Collection entries
--- START ---

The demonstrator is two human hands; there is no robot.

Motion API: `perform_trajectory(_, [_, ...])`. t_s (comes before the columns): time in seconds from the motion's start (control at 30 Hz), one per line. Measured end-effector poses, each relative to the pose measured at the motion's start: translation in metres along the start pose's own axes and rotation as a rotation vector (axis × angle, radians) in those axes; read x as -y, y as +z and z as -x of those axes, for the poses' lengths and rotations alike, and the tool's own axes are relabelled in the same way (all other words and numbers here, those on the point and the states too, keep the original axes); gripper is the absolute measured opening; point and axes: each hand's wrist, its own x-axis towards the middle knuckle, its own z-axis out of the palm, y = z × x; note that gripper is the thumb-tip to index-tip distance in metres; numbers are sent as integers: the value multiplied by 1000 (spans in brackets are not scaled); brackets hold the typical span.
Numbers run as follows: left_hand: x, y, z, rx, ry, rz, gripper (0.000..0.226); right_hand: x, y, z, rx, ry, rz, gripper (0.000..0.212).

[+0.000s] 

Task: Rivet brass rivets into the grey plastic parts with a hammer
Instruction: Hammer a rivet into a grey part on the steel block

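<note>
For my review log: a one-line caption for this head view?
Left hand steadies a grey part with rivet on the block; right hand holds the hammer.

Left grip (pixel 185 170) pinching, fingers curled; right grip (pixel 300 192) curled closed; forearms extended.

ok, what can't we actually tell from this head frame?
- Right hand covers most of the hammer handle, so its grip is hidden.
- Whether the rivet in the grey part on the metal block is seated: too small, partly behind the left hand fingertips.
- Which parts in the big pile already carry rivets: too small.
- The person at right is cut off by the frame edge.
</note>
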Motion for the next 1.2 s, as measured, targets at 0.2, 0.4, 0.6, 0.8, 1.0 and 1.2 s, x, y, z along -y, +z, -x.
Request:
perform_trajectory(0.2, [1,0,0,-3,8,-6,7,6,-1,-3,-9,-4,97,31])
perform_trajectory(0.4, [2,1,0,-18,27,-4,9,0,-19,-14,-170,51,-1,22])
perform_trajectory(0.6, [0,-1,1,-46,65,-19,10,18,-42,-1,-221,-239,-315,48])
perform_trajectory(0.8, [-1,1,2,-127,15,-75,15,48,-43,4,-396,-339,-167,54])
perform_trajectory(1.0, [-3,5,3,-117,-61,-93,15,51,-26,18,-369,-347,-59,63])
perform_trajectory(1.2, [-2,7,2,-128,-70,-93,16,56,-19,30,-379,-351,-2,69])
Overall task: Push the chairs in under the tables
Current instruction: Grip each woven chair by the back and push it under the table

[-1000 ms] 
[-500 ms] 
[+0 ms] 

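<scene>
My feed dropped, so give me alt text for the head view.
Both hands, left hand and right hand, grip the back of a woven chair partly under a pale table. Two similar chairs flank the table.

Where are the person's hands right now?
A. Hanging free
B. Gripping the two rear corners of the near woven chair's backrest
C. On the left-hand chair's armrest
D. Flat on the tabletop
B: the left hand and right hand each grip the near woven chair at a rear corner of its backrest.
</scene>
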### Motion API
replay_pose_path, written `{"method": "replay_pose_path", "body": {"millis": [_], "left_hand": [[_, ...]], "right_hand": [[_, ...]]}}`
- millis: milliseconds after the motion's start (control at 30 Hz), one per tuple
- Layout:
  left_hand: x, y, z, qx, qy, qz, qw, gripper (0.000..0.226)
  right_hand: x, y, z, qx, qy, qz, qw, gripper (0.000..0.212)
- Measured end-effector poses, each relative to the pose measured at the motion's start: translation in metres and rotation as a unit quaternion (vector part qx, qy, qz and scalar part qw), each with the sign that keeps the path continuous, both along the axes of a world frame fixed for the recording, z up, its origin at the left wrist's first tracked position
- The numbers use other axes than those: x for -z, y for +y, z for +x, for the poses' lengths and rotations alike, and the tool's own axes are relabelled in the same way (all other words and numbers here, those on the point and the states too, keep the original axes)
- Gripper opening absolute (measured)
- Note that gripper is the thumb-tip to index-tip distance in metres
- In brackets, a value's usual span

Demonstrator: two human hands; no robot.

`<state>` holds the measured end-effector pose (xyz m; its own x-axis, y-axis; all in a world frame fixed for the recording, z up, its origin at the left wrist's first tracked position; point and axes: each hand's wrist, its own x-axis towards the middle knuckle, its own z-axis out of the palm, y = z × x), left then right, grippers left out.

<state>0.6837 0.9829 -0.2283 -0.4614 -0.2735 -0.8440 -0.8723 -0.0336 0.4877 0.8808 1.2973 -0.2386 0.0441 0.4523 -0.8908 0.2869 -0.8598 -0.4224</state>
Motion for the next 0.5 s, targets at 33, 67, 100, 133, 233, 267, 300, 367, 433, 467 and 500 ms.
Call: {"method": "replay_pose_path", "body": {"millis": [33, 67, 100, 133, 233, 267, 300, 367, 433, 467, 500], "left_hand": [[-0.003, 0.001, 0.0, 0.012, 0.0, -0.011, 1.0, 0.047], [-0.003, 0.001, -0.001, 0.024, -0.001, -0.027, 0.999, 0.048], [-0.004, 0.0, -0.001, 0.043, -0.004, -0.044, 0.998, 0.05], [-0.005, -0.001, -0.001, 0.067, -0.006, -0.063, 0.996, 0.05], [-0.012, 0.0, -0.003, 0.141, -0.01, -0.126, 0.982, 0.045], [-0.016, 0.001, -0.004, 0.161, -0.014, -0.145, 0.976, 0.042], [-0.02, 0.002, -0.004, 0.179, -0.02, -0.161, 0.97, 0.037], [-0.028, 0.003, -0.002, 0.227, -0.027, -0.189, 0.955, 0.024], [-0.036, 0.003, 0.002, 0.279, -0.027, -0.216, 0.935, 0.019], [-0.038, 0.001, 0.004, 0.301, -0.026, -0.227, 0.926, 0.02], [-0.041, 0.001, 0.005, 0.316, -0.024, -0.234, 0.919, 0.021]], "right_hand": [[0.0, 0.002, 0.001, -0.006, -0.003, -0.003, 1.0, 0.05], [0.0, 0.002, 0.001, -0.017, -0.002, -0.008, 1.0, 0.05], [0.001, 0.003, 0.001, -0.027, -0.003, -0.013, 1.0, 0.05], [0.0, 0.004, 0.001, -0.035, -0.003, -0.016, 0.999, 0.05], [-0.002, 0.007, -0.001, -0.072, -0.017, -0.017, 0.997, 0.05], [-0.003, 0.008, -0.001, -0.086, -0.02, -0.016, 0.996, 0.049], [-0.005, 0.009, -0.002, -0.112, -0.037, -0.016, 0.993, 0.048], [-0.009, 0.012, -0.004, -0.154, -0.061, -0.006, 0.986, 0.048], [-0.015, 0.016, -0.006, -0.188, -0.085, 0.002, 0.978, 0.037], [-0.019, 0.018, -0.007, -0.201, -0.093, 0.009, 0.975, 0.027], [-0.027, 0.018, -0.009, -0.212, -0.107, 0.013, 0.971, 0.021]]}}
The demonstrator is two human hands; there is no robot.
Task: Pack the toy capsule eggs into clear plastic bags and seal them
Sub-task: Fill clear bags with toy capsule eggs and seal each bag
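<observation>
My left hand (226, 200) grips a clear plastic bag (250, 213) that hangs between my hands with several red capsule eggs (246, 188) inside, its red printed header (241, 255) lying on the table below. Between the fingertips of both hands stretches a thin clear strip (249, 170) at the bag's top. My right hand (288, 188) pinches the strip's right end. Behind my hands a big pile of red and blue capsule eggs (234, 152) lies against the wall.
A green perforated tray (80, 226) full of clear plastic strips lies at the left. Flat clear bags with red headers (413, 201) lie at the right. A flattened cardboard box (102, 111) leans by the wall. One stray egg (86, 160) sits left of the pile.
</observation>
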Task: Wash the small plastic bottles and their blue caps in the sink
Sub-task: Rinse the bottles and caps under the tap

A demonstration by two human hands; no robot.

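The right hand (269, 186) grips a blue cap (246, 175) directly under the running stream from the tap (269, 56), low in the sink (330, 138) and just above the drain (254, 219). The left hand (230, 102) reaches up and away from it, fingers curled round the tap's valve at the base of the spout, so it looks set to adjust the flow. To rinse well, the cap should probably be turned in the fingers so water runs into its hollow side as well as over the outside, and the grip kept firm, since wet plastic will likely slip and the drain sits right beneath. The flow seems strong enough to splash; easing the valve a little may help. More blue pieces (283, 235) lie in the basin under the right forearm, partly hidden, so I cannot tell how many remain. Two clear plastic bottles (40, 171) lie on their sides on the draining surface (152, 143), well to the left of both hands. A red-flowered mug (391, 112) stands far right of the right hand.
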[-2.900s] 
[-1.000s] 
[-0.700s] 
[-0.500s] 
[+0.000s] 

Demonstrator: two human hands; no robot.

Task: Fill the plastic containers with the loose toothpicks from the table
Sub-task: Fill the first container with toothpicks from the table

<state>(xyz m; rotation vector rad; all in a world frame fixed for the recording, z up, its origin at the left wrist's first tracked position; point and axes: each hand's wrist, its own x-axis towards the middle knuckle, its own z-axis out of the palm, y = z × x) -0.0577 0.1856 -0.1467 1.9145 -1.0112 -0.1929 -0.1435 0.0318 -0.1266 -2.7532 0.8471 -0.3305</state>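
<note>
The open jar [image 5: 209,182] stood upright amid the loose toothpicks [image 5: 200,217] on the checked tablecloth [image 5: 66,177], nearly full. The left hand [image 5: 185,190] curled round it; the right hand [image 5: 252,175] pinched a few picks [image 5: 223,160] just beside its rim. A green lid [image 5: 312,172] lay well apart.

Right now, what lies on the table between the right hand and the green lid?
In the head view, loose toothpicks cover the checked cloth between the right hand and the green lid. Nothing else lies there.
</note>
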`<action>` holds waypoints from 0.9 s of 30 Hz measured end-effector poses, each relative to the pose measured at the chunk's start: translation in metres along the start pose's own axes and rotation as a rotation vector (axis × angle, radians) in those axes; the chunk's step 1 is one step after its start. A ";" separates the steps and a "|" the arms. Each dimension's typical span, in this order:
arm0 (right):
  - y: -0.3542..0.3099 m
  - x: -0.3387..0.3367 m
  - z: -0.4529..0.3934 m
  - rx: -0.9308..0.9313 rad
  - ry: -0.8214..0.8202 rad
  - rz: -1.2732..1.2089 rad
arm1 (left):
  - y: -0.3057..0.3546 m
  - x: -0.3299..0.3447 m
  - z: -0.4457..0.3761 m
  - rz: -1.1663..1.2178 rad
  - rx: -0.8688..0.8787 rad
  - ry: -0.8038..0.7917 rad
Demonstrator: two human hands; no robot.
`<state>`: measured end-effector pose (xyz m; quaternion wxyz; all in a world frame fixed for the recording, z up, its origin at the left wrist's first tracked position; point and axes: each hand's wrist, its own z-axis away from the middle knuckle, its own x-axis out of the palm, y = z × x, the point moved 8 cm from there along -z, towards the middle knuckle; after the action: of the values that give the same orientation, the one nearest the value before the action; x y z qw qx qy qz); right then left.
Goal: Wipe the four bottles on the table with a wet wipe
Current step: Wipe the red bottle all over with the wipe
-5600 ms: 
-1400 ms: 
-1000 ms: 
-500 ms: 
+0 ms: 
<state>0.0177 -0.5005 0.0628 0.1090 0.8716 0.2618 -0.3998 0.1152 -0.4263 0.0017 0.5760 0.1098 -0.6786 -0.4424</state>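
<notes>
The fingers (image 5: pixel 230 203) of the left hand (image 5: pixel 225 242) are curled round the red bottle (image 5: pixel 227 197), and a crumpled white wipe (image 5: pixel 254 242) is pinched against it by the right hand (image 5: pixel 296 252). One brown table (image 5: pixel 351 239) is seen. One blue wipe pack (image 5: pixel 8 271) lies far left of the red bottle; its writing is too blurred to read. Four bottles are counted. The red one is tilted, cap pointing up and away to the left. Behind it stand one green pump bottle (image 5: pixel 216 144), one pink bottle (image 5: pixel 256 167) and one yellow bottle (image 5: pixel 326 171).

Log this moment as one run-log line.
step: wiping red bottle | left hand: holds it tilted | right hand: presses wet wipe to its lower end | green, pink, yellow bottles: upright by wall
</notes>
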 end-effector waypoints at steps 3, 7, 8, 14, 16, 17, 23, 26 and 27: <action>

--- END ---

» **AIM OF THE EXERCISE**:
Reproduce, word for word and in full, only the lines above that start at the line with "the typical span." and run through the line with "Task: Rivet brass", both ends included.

» **EXERCISE RESULT**:
Motion API: `perform_trajectory(_, [_, ...])`. t_s (comes before the columns): time in seconds from the motion's start (control at 30 Hz), one per line. Measured end-effector poses, each relative to the pose measured at the motion's start: translation in metres along the start pose's own axes and rotation as a rotation vector (axis × angle, radians) in those axes; read x as -y, y as +z and z as -x of those axes, for the poses' lengths and rotations alike, and the tool's own axes are relabelled in the same way (all other words and numbers here, those on the point and the states too, keep the original axes); gripper is the absolute measured opening; point and axes: each hand's wrist, its own x-axis towards the middle knuckle, its own z-axis out of the palm, y = z × x; note that gripper is the thumb-tip to index-tip distance in metres; numbers are sent as integers: the value multiplied by 1000 (spans in brackets are not scaled); brackets hold the typical span.
Numbers run as follows: left_hand: x, y, z, rx, ry, rz, gripper (0.000..0.226); right_hand: x, y, z, rx, ry, rz, gripper (0.000..0.212).

[+0.000s] 

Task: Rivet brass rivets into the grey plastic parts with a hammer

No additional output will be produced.